In the shopping bag, alongside all those truffles I brought a good Sicilian pistachio paste, some toasted pistachios and craved a cheesecake for the last couple of days. I found some exciting recipes, but ended up doing my own thing. A cold cheesecake, sitting on a base of biscuits and melted butter ( 60 g to 25g). About 200 ml of double cream whipped with icing sugar and vanilla paste to taste, one small packet of Philadelphia. It was supposed to be a vanilla base, but it didn’t excite me when I tasted it, so I added a splash of coffee Bailey’s, plus a gelatine leaf.  One needs to be careful not to overdo the Bailey’s, I think I just about managed that.

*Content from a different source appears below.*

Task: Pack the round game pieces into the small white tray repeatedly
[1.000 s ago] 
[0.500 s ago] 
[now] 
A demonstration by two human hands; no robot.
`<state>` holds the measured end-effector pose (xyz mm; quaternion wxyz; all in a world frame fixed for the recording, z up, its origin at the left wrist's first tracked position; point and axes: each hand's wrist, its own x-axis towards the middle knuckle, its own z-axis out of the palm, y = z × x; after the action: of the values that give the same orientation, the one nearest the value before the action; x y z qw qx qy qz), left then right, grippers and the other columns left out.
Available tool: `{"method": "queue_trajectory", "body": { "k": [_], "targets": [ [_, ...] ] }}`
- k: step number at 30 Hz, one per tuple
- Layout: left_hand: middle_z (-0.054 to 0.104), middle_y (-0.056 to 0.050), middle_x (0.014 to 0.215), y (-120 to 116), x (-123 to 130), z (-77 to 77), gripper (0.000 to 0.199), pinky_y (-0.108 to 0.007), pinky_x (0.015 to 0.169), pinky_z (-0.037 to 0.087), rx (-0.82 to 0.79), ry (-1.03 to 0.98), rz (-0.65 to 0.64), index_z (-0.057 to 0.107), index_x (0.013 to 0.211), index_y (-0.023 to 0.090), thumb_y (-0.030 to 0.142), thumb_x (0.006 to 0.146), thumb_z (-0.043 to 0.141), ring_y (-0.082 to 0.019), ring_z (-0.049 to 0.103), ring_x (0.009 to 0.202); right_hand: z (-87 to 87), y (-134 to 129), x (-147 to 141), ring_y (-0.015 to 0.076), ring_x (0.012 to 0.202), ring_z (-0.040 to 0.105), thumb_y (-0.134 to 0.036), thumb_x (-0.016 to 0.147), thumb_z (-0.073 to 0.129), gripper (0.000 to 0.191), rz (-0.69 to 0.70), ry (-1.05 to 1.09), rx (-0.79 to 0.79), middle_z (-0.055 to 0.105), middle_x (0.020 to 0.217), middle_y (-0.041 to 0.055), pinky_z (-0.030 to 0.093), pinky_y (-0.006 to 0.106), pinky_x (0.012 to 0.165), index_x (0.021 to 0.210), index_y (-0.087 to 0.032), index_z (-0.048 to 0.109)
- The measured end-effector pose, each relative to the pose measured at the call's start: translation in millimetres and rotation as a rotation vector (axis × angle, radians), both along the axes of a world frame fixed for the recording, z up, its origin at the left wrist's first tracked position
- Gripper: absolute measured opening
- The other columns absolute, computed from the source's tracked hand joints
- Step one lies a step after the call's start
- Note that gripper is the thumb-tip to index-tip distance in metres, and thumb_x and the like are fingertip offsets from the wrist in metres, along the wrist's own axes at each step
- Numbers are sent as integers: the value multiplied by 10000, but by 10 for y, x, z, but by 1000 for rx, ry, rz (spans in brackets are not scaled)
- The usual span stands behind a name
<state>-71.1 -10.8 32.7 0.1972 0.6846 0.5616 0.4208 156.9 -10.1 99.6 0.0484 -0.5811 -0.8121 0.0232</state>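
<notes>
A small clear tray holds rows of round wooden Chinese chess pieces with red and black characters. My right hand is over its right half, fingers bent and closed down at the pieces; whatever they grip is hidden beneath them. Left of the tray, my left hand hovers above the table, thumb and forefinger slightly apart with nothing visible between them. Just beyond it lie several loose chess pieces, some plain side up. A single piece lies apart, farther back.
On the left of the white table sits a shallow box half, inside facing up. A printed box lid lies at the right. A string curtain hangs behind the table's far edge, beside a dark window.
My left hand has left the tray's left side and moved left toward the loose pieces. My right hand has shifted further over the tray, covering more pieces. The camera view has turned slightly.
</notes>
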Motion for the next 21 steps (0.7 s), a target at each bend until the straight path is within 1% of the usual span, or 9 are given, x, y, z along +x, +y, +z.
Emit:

I weighed that cream/cheese mix in order to have 2 identical layers, the second one took in nearly half of the jar of pistachio paste. It took forever to heat up in the microwave to take in the gelatine leaf, it did in the end but the consistency was awful, still, kitchen aid managed to worked it in the cheese mixture.  The green one went on top, it all set in the fridge till the evening, topped with chopped pistachios and crunched meringues. I could easily have 2 or 3 slices. Due to the concern for my waistline I will have 1. 🙂

Fraisier, first attempt.

I saw it being made on Creme de la Creme, I saw it in my posh Laduree book, it had to be made. Especially with a jar of pistachio paste sitting in the pantry. Ewa and Co were to come yesterday for the last installment of Izzie’s birthday, so there was a great excuse.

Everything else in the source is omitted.